Step by step solution

01

Part (a): Solve the initial value problem

Given the differential equation y'=2l-1 and the initial condition y(1)=0, we need to find the general solution to the differential equation. This is a first-order linear differential equation that can be directly integrated. We can integrate both sides of the equation to find the solution: $$\int y' dt = \int (2l-1) dt$$ $$y(t) = 2lt - t + C$$ Now, we can use the initial condition y(1)=0 to determine the constant C: $$0 = 2(1) - (1) + C \implies C = -1$$ So, the exact solution for the given initial value problem is: $$y(t) = 2lt - t - 1$$
02

Part (b): Euler's Method

Now, we need to perform Euler's method on the given initial value problem on the interval between t=1 and t=5 with step size h=0.1 and check whether the numerical solution values are equal to the exact solution values found in part (a). Let's implement Euler's method with step size h=0.1: $$y_{k+1} = y_k + 0.1(2l - 1)$$ Given the exact solution found in part (a), we can plug in t=tₖ in: $$y(t) = 2lt - t - 1 \implies y(t_k) = 2l(t_k) - t_k - 1 \implies y_k = 2l(t_k) - t_k - 1$$ Comparing the Euler's method solution and the exact solution, we see that Euler's method uses a linear approximation that updates based on the slope at each point, while the exact function has a constant slope (2l-1). Therefore, Euler's method solution values will not be equal to the exact solution values.
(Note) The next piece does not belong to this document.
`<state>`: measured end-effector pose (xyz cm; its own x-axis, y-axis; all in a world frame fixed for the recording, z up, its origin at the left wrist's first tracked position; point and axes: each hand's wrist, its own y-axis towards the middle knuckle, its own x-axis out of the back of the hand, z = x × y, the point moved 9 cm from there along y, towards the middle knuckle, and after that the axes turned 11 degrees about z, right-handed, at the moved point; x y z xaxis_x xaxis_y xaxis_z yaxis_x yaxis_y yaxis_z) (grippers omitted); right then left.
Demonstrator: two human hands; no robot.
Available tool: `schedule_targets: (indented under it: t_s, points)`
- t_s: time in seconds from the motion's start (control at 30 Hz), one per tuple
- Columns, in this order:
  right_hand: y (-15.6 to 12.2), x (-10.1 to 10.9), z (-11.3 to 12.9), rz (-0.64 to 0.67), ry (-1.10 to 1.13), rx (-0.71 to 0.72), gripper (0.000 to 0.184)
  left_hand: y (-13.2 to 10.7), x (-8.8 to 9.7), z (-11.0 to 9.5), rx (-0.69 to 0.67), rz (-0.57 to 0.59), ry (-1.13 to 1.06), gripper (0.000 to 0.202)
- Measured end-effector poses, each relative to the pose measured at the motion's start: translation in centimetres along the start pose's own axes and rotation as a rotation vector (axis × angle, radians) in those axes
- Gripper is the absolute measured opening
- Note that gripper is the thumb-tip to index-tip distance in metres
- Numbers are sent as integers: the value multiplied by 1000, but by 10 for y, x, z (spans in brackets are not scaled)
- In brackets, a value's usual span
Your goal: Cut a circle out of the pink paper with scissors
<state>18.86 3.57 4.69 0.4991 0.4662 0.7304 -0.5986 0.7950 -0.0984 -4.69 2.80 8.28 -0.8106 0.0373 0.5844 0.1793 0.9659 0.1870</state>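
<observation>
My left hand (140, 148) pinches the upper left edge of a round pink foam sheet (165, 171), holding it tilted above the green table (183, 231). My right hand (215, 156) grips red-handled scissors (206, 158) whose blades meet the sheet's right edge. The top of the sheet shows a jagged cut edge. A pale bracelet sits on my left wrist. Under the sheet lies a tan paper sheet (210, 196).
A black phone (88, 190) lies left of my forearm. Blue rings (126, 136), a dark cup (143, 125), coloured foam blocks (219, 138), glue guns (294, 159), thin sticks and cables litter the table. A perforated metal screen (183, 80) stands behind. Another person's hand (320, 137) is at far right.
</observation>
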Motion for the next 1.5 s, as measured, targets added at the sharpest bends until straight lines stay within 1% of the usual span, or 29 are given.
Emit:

So, no, \(y_k \neq y(t_k)\) for k=1,2,...,40.
03

Part (c): Runge-Kutta Method

In this part, we need to find the answer to the question posed in part (b) but for the Runge-Kutta method instead of Euler's method. The Runge-Kutta method is more accurate than Euler's method as it gives more approximation points for the solution values. However, considering the differential equation y' = 2l-1, the slope is constant, and therefore independent of the initial value y(1)=0. For this specific problem, using the Runge-Kutta method will still result in the same numerical and exact solution values as the problem is dealing with a constant slope function. So, for Runge-Kutta method in this particular problem, the solution values will be the same as the exact solution values, i.e., \(y_k = y(t_k)\) for k=1,2,...,40.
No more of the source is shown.